Before we talk about durability — let's talk about where leather comes from
When we compare vegan shoes to leather shoes, most articles go straight to performance. Flex cycles, abrasion resistance, how many years before cracking. We think that misses something important.
Leather begins at a slaughterhouse and ends in a tannery. That is not an opinion — it is what the material is. An animal is killed, its hide is processed with up to 170 different chemicals including chromium and formaldehyde, and the result is a material that many people buy without ever thinking about that journey.
We are not here to tell you what to think. But we do believe you deserve to know the full picture when you are making a choice about what to buy.
Because here is what we have come to understand after eighteen years: the question of durability cannot be separated from the question of what we are willing to accept in order to get it. A leather shoe that lasts twenty years still started with an animal that did not choose to be there. A vegan shoe made from pineapple leaf fibre started with agricultural waste that would otherwise be discarded.
Not all vegan materials are the same
This is something we have learned through direct experience — through testing, through production, and through eighteen years of customer feedback.
There are materials we use that perform exceptionally well over time. Our Ecopure microfibre has an abrasion resistance of 100,000 cycles in testing. That translates to years of regular daily wear without cracking or peeling. Customers who have been with us since our early collections are still wearing those shoes.
Then there are materials like Piñatex — made from pineapple leaf fibres — which we genuinely love and believe in. But experience has taught us that it is not right for every application. Piñatex works beautifully in certain styles and certain parts of a shoe. In areas of high flex or heavy abrasion — the toe box of a boot, the heel counter of a heavily worn everyday trainer — it can show wear more quickly than other materials. So we use it where it performs. We do not use it everywhere just because it is plant-based. That would be doing our customers a disservice.
This is what experience actually looks like. Not just knowing which materials exist — but knowing where each one belongs.
Construction matters as much as materials
Here is something the durability conversation almost always ignores: a shoe is not just its upper material. It is a system of components — upper, lining, insole, outsole, adhesives, stitching — and the durability of the whole depends on how well all of those components work together.
We make every NAE shoe in a factory in northern Portugal, 57 kilometres from Porto, with craftspeople who have been making shoes for decades. Many of them are second or third generation shoemakers. That level of experience matters enormously — in the stitching that holds under stress, in the bonding between sole and upper, in the finishing details that prevent early wear.
A well-constructed shoe with a quality vegan upper will outlast a poorly constructed shoe with a premium leather upper. Construction is not a footnote. It is often the deciding factor.
What our longest-standing customers tell us
We have customers who bought their first pair of NAE shoes in the early years of the brand and are still buying from us today. Some of them are still wearing pairs from years ago.
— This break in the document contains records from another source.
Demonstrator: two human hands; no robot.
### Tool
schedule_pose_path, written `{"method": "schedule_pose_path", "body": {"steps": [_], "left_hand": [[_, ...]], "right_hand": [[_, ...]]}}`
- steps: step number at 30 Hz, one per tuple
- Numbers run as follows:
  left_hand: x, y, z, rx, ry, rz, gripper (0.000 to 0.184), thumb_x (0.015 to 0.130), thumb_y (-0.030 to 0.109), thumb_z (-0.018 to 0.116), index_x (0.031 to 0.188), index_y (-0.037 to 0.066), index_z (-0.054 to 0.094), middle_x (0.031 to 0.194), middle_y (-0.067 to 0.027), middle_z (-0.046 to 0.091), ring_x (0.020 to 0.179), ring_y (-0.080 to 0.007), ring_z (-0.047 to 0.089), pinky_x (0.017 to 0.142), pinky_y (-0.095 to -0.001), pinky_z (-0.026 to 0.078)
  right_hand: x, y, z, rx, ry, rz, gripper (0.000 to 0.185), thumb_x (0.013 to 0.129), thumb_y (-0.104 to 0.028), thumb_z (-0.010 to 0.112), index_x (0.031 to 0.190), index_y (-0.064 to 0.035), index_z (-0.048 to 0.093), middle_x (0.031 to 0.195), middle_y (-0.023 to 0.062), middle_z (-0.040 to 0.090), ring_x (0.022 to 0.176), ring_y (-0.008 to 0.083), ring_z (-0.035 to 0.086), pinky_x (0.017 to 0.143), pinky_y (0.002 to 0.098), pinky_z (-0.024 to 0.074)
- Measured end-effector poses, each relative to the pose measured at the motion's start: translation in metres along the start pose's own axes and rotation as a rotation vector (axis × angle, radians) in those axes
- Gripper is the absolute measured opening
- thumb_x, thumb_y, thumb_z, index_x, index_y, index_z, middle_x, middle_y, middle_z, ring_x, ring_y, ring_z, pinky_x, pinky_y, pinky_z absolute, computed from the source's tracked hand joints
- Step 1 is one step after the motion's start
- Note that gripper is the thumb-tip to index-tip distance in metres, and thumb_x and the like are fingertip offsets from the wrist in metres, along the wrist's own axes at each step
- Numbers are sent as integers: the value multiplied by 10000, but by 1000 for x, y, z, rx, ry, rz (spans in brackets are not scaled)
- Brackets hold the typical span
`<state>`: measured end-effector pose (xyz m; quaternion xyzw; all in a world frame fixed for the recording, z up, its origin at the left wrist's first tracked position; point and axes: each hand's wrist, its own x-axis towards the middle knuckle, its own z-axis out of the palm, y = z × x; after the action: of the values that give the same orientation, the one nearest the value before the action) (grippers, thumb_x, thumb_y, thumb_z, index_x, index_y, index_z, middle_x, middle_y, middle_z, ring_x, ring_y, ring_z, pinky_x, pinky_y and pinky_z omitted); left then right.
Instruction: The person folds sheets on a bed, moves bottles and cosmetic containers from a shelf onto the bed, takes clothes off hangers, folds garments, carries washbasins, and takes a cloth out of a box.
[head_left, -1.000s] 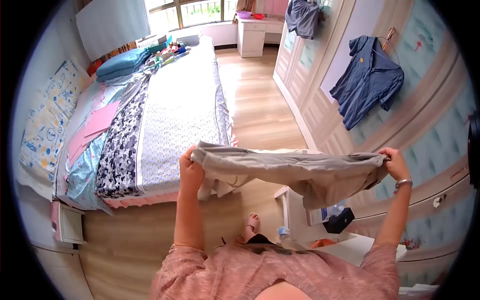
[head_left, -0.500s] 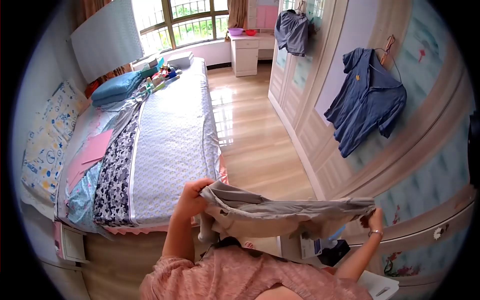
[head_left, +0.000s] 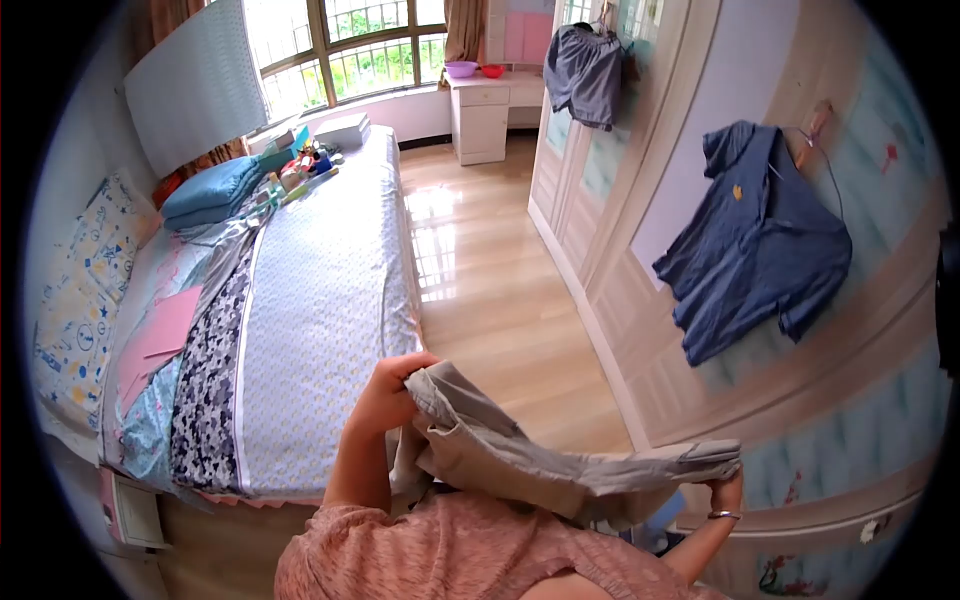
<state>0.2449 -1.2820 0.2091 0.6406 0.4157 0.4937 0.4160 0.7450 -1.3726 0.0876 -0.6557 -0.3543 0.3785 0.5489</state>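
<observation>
A beige-grey cloth garment (head_left: 540, 463) is stretched between my two hands, its upper edge sagging in the middle. My left hand (head_left: 392, 392) is wrapped round its left end, beside the bed's near corner. At the other end, lower and in front of the wardrobe, my right hand (head_left: 727, 490) grips the garment's edge, partly hidden by the cloth. A bracelet shows on my right wrist. The lower part of the garment hangs close to my body.
The bed (head_left: 315, 310) on the left bears a blue pillow (head_left: 212, 192), pink sheets (head_left: 172, 322) and small items. A blue shirt (head_left: 765, 240) and grey shorts (head_left: 583, 75) hang at the wardrobe (head_left: 640, 345) on the right. A white desk (head_left: 482, 122) stands by the window.
The garment and both hands have come lower in view, and the cloth now sags and slants down to the right. The view has tilted up towards the window and wardrobe.
</observation>
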Motion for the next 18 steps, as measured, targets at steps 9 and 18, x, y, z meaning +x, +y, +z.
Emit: {"method": "schedule_pose_path", "body": {"steps": [9,18], "left_hand": [[134,-58,-39,-197,-10,-33,137,688,-39,567,821,-24,541,729,-8,556,687,-64,495,604,-204,419],[206,-88,-79,-189,170,-52,115,687,-20,573,797,-20,540,735,-15,555,682,-72,490,611,-207,411]], "right_hand": [[161,-33,182,-61,-450,94,291,759,-46,508,1043,-19,452,1007,63,510,890,146,489,744,274,416],[255,-110,308,-42,-762,-137,235,804,-94,434,993,8,527,940,58,553,879,108,474,796,238,364]]}}
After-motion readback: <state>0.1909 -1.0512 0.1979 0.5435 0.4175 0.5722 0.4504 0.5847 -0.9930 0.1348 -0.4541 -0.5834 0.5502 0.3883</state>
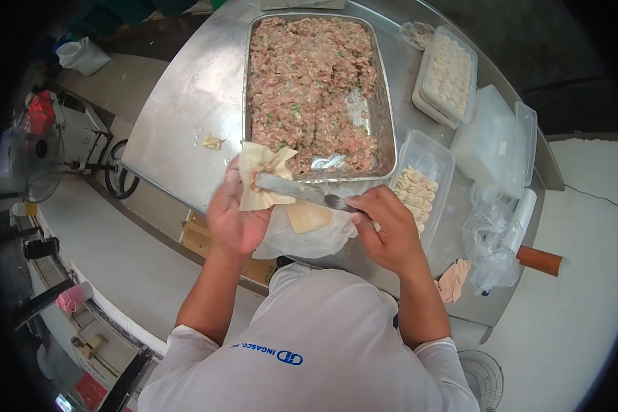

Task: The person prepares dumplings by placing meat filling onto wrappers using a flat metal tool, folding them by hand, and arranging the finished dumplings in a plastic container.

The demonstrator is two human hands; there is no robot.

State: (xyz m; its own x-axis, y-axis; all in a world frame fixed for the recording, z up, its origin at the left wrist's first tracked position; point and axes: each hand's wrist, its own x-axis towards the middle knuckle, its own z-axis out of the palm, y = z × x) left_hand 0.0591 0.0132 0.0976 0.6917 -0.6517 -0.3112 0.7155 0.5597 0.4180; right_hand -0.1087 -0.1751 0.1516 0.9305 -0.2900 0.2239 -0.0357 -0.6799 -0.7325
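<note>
My left hand (pixel 231 218) holds a thin dough wrapper (pixel 255 198), its corners standing up loosely around the middle. In my right hand (pixel 390 230) is a flat metal spreader (pixel 302 191), gripped by its handle end. The blade's tip lies against the wrapper's middle; any filling under it is hidden. Just beyond both hands sits a metal tray (pixel 393 137) of ground meat (pixel 309 82) with green bits. Below the spreader, more square wrappers (pixel 307 217) lie on a plastic bag (pixel 281 237). Folded dumplings (pixel 416 196) fill part of a clear container (pixel 441 161) beside my right hand.
At the back right stands a container of dumplings (pixel 450 72), with clear plastic boxes (pixel 484 137) nearer. A crumpled plastic bag (pixel 491 240), a brown tube (pixel 539 261) and a pinkish cloth or glove (pixel 453 280) lie at the right. A dough scrap (pixel 213 141) rests on the metal table (pixel 185 117).
</note>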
They tell us consistently: the shoes hold their shape, the materials do not crack or peel, and the soles last.
That is not luck. It is the result of choosing materials carefully, knowing where each one works, and building with craftsmanship that only comes from experience.
The honest conclusion
Are vegan shoes as durable as leather? Yes — when they are made well, with the right materials in the right places, and built with genuine construction quality.
But durability is only one part of the question. The other part is what you are comfortable with when you look at where your shoes come from.
For us, that has always been clear. We started NAE in 2008 because we believed it was possible to make beautiful, durable shoes without an animal paying the price. Eighteen years and thousands of customers later, we know it is.